2.1 General Principles for Interpreting Tarot Cards

2.1.1 Symbolism

One of the essential principles in interpreting Tarot cards lies in the rich symbolism each card carries. Every image, figure, color, and number holds its unique meaning and provides insights into the message of the card. Tarot is a visual language. It’s a combination of symbolic art and numerology, and understanding these symbols is the key to grasping the messages from the Tarot.

For instance, consider the color symbolism. Red often represents passion, action, and vitality, while blue might signify emotion, intuition, and healing. Similarly, white is commonly associated with purity, innocence, and new beginnings, and black often symbolizes the unknown, the unconscious, and endings.

Every object in the card carries a message too. For example, a mountain may symbolize challenges or obstacles, water could represent emotions and intuition, and flowers might symbolize growth and natural development.
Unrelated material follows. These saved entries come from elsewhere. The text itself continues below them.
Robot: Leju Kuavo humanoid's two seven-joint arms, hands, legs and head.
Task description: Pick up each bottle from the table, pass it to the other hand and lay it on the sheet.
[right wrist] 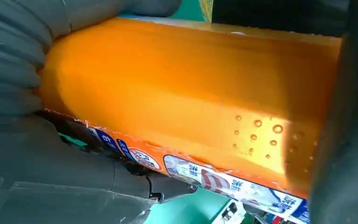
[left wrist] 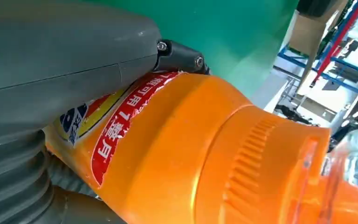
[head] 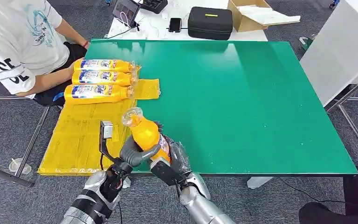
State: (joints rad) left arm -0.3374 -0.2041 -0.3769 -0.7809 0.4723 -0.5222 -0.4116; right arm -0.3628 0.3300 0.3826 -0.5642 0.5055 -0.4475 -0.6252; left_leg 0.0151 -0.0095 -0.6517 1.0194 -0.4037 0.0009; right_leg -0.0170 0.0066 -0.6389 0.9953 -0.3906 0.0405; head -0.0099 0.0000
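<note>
An orange bottle with a clear cap is held tilted above the near edge of the green table, cap pointing away from me. My left hand wraps its thumb around the bottle's lower body. My right hand grips the same bottle from the other side. The left wrist view shows the bottle against my left hand. In the right wrist view the bottle lies inside my right hand. Three more orange bottles lie side by side on the far end of the yellow sheet.
A person in a white shirt sits at the table's far left, an arm close to the laid bottles. Behind the table are a black case and a cardboard box. A white cabinet stands at the right.
</note>
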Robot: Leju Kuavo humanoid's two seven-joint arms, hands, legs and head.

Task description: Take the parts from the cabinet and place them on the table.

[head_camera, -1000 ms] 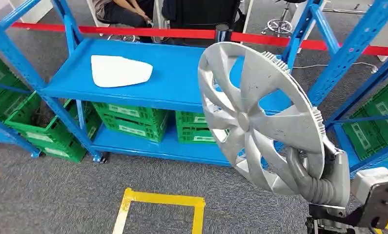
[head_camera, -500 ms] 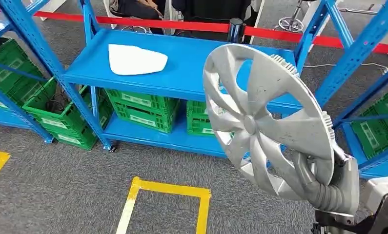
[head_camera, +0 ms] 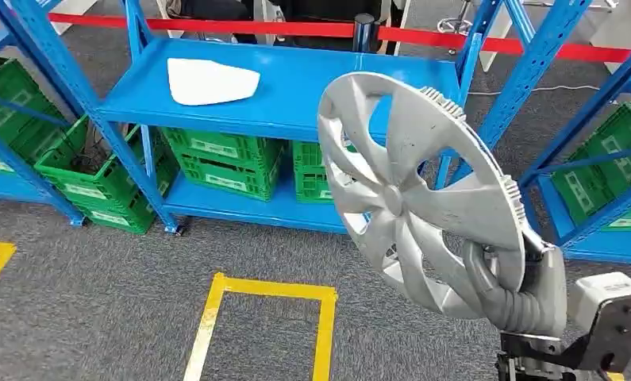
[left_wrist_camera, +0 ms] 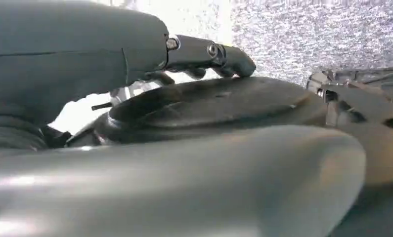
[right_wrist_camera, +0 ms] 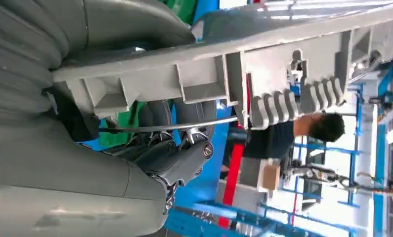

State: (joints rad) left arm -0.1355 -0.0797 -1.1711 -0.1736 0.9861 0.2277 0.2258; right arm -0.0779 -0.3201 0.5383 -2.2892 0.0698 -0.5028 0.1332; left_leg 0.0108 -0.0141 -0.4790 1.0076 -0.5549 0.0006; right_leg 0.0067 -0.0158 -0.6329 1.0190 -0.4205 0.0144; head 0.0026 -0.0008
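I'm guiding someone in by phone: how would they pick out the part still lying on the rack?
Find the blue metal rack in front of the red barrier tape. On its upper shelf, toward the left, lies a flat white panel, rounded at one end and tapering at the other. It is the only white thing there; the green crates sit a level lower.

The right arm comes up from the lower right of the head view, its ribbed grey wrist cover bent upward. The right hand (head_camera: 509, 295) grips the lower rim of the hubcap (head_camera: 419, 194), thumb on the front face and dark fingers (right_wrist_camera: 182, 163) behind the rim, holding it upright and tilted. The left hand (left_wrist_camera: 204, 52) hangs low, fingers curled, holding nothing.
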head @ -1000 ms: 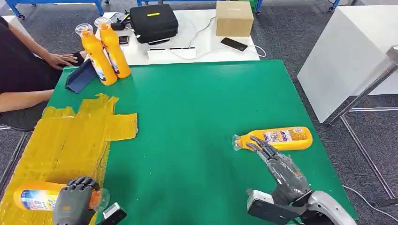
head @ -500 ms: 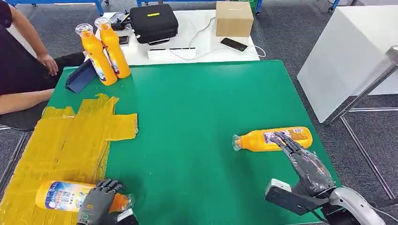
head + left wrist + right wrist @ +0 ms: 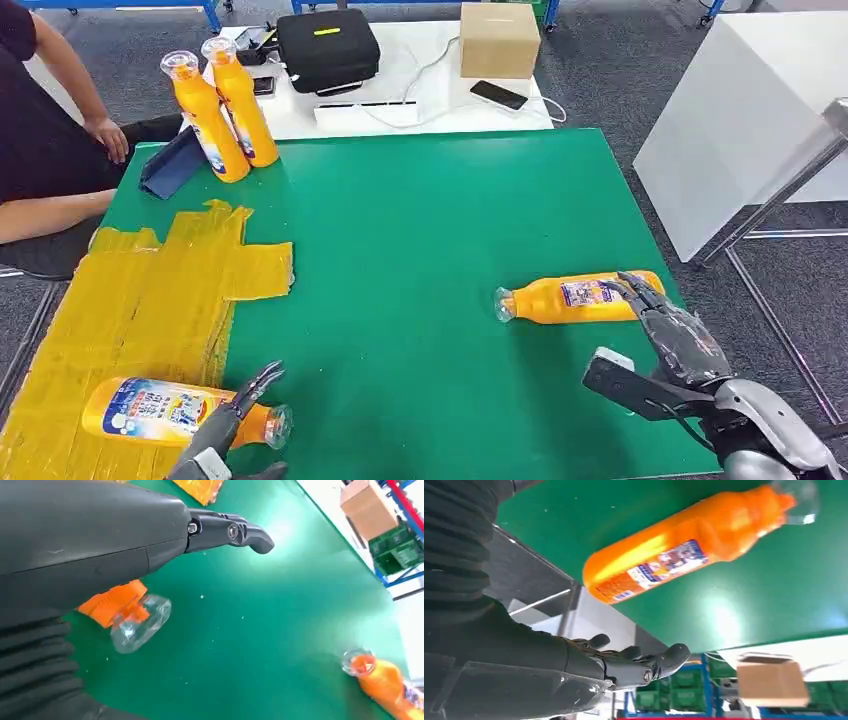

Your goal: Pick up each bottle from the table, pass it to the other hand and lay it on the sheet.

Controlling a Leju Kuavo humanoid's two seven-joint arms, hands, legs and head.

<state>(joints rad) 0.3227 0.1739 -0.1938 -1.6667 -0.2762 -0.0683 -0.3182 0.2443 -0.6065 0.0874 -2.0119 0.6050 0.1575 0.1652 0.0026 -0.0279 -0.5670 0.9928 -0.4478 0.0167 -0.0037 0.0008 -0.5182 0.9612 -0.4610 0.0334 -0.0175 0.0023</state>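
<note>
The left hand [image 3: 225, 440] had let go of the bottle on the sheet [image 3: 150, 300]: a second earlier its fingers were wrapped around the neck, and now they were spread apart and lifted clear, holding nothing. That bottle [image 3: 175, 412] lay on its side with its body on the yellow sheet and its clear cap [image 3: 142, 622] out over the green table [image 3: 420, 230], so one delivery looked finished. Meanwhile the right hand [image 3: 668, 325] had travelled along the second bottle [image 3: 580, 297], from near its neck toward its base, and now sat at the base end with fingers extended. From the head view they appeared to touch or overlap the bottle, but the right wrist view showed them straight and apart from it, so nothing was gripped yet. Two more bottles [image 3: 222, 105] stood upright at the table's far left corner, near a seated person [image 3: 50, 140]. Grasping the lying bottle seemed the next job.
</note>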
Symbols also carry cultural and historical meanings. The Rider-Waite-Smith deck, one of the most popular Tarot decks, is steeped in Christian symbolism, alchemical symbolism, and other historical iconographies.

2.1.2 Intuition

Even with a firm understanding of symbolism, Tarot reading isn’t a mere logical process of decoding symbols; it heavily relies on the reader’s intuition. Each Tarot card serves as a tool to tap into our subconscious mind and intuition, often revealing truths that our conscious mind might overlook.

As a reader, you need to trust your instincts and gut feelings when interpreting the cards. With practice, you’ll develop a personal relationship with your deck and start to recognize when your intuition guides you beyond the traditional meanings. Remember, a Tarot reading is a dialogue, not a monologue. It’s an interaction between the reader, the cards, and the querent (the person receiving the reading).

2.1.3 Context

Context is king in Tarot readings. A card’s meaning can significantly change based on the question asked, its position in the spread, and its relationship with neighboring cards. A Tarot spread is a specific arrangement of cards, and each position within the spread has a particular meaning. For example, in a simple three-card spread representing “past-present-future,” the same card can have different implications depending on its placement.

The cards surrounding a particular card also influence its meaning. For instance, a typically positive card like The Sun might lose some of its positivity if it’s surrounded by negative cards like the Three of Swords or the Ten of Swords.

2.1.4 Card Combinations

Tarot cards don’t exist in isolation; they interact with each other within a spread. Some cards enhance each other, while others might challenge or neutralize each other. Learning how to read card combinations is an advanced skill that can add depth and nuance to your readings.

For instance, if the Three of Cups (celebration, friendship) is followed by the Four of Wands (community, home), it might suggest a forthcoming celebration or reunion at home or within your community. However, if the Three of Cups is followed by the Five of Cups (loss, grief), it might suggest a falling out with friends or a disappointment in social situations.

2.1.5 Reversed Cards

A Tarot card has a different meaning when it appears reversed (upside down). Some readers interpret reversals as the opposite of the card’s upright meaning, but it’s more nuanced than that. A reversed card can suggest a delay, resistance, or a need for introspection related to the card’s themes.

It can also indicate that the energy of the card is blocked or not fully manifested.

For example, the upright Eight of Wands suggests swift action and rapid progress. If it appears reversed, it might indicate delays, setbacks, or the need to slow down.

These principles provide a framework for interpreting Tarot cards. However, remember that each reader develops their unique style over time. Tarot reading is both an art and a science. It’s an interpretative art that uses the symbols on the cards as its language, yet it’s also a spiritual science, as it helps us understand the complexities of our inner psyche and the outer universe.

Let’s illustrate these principles with an example: The Fool card.

The Fool is the card numbered 0 (or sometimes XXII) in the Major Arcana. The symbolism of the card includes a young man (symbolizing youth and inexperience) stepping off a cliff (risk, leap of faith), holding a white rose (innocence, purity), with a small dog at his heels (loyalty, protection), and carrying a bag tied to a staff (wisdom gathered along the journey).

If you pulled The Fool during a reading, you would first examine these symbols and their traditional meanings. But then, you would use your intuition to delve deeper. What does The Fool mean to you personally? Does it trigger any gut feelings or memories? Next, consider the context. If The Fool showed up in a “future” position of a spread, it might suggest an upcoming adventure or a need to take a risk. If it’s surrounded by Pentacles cards, perhaps it’s hinting at taking a financial risk.

The reversed Fool could suggest recklessness, a risk not worth taking, or being blocked in one’s ability to take a necessary leap of faith.

Through this example, you can see how the principles guide the interpretation process. Tarot is a tool for self-discovery and personal growth, revealing the hidden currents that shape our lives. By mastering these principles, you can harness the wisdom of the Tarot to illuminate your path.